Все это мелькнуло в моей голове, а в ее, скорей всего, нет, и она лишь спрятала свои большие руки и прошла в дальний конец трамвая, очень аккуратно двигаясь, словно боясь задавить пассажиров помельче.

Я вдруг понял, почему она стремится куда-нибудь в угол трамвая. Если эта флейтистка встала бы посреди толпы и дождалась, когда новые пассажиры начнут передавать деньги за проезд кондуктору, то кто-нибудь, тронув ее за плечо, непременно сказал бы: «Мужчина, будьте добры… Ой, извините!..»

«…но раз тут едет флейтистка, — вдруг нелепо и заполошно решил я, — может, и кудрявая в свитере грубой вязки находится здесь же!»

…озирался, пока не проехал свою остановку…

Впрочем, этой встречей я, наверное, зацепил какую-то нитку судьбы, потому что уже на следующий день уткнулся в Оглоблю.

Проша пил пиво на холодном ветру.

Три года назад казалось, что он вот-вот станет настолько вровень, а то и выше Сашбаша, так, что могила прежнего подзарастет травой забвенья, — но, наверное, какая-то сумятица просквозила во временах, и все случилось иначе.

…если б я присмотрелся тогда — я б уже в тот день догадался о будущем, но я еще не умел присмотреться…

Проня по-прежнему располагался высоко и громоздко в пространстве.
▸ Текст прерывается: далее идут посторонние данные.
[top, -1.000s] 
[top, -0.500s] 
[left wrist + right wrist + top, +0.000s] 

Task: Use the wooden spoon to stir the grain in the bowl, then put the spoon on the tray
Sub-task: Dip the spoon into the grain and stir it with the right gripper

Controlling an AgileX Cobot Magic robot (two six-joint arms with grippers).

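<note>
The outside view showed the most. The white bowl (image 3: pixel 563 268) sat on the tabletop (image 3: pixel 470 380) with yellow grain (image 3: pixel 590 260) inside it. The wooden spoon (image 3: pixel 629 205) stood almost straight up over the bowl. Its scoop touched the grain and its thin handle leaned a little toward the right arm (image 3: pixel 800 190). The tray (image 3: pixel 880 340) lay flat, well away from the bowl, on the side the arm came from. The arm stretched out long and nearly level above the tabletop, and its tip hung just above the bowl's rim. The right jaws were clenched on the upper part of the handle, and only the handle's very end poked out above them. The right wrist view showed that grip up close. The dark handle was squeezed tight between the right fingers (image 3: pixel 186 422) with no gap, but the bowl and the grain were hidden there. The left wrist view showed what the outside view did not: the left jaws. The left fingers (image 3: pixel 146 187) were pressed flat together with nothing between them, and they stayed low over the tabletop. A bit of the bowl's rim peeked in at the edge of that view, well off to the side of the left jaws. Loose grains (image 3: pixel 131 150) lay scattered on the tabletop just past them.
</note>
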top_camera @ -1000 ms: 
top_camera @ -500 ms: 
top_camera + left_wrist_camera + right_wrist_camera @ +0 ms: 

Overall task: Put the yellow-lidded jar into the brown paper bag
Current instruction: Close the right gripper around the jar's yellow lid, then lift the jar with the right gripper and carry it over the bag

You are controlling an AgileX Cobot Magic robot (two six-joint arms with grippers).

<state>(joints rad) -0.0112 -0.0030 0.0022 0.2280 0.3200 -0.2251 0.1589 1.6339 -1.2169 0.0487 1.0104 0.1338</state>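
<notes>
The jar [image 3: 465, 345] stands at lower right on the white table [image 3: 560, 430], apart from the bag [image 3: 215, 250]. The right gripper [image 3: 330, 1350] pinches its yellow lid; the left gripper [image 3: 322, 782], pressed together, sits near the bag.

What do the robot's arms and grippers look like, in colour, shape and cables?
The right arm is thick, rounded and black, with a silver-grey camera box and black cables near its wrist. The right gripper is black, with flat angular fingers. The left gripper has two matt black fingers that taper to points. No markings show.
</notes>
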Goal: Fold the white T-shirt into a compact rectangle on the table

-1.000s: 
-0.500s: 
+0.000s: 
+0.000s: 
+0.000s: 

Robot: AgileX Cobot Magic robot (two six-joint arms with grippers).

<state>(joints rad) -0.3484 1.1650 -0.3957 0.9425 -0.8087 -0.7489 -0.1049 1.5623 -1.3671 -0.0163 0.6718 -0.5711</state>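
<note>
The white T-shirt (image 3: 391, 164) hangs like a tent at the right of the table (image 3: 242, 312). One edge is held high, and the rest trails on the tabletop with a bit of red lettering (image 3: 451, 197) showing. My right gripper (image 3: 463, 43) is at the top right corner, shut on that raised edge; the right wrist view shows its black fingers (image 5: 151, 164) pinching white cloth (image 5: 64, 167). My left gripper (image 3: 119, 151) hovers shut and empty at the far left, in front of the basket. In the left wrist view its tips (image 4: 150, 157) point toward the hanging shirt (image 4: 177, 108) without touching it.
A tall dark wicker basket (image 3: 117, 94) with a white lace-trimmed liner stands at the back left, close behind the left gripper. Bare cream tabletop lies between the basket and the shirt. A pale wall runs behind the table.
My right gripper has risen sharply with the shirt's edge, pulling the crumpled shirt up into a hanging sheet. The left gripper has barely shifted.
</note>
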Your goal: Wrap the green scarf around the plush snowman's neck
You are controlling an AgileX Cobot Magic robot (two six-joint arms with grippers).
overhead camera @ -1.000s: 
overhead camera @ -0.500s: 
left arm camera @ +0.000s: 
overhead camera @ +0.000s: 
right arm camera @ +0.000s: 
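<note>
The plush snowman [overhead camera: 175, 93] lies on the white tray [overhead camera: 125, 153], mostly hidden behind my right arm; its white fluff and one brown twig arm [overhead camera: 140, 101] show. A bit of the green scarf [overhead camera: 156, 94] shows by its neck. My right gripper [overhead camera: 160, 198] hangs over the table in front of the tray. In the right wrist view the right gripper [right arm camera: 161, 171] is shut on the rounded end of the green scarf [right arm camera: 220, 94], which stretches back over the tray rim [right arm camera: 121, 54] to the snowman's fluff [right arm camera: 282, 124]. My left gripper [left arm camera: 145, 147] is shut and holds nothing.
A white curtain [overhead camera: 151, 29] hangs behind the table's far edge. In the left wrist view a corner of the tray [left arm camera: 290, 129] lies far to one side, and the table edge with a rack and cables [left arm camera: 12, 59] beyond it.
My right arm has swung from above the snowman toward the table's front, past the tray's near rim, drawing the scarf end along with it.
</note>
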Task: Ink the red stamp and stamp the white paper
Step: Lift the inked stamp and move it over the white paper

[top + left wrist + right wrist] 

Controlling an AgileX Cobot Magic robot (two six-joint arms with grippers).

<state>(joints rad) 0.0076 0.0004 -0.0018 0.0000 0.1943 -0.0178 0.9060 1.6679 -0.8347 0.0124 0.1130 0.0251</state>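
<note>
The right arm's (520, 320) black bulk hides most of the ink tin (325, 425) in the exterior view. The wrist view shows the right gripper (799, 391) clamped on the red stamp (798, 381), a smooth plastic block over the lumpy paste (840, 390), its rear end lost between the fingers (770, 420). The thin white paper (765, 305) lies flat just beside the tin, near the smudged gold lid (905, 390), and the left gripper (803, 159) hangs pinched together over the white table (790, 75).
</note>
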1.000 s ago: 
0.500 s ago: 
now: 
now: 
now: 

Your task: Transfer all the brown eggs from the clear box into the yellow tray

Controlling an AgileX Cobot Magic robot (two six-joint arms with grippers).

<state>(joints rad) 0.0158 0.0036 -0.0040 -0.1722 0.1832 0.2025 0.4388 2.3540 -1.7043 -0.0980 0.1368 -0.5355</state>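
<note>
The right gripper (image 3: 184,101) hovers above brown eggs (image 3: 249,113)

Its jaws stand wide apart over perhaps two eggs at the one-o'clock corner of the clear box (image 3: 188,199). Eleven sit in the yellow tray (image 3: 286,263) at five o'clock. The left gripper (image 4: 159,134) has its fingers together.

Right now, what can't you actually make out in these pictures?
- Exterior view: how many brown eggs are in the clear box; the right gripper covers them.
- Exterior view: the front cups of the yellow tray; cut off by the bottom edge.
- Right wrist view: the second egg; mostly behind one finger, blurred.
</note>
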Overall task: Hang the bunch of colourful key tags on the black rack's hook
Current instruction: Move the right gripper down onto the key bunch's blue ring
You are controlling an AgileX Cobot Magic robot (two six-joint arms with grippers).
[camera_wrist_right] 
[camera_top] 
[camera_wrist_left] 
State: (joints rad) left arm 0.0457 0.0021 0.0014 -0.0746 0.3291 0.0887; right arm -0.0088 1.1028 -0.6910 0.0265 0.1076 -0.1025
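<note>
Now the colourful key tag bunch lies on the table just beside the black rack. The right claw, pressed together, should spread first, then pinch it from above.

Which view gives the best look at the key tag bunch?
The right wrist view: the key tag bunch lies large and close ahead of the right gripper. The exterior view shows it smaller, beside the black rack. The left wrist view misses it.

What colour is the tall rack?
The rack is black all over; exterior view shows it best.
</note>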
Шапка волос его струилась и оползала. Встряхивая головой, он сбрасывал назад волосы с глаз но получалось это совсем ненадолго — спустя секунду опадала одна прядь, другая, потом пышно ссыпалась третья, — и вот снова глаз Прони было не различить.

Вокруг него стояли мои товарищи в черной, немаркой одежде — впрочем, привычно грязные, как скоты.

Проня шутил. Все громко смеялись. Иногда резко пахло пивом.

Мне махнули рукой, я кивнул в ответ, но подойти не захотел — я не люблю этого. Прон заметил меня сам.

— Иди сюда, — позвал и, когда я еще был в трех метрах от него, протянул навстречу баклажку пива.

Я выпил; показалось, что там слюна. Наверное, пиво было разбавлено чуть больше, чем обычно.

— Ты тоже сочиняешь? — сказал Прон, нависая надо мной сначала плечистым телом, а потом носом. — Споешь?

В углу дворика, как провинившаяся, стояла гитара.

— Нет. Не умею. Не спою.

— Отдай тогда, — сказал Прон и, смеясь, забрал у меня баклажку с пивом.


На третьем университетском курсе в мою группу угодила она.

Кудряшки у нее были все те же, пальтецо по-прежнему короткое, она чуть раздалась в скулах и еще чуть-чуть в бедрах, но мулаточья ее, черноглазая красота оставалась, как и раньше, наглядной, дразнящей.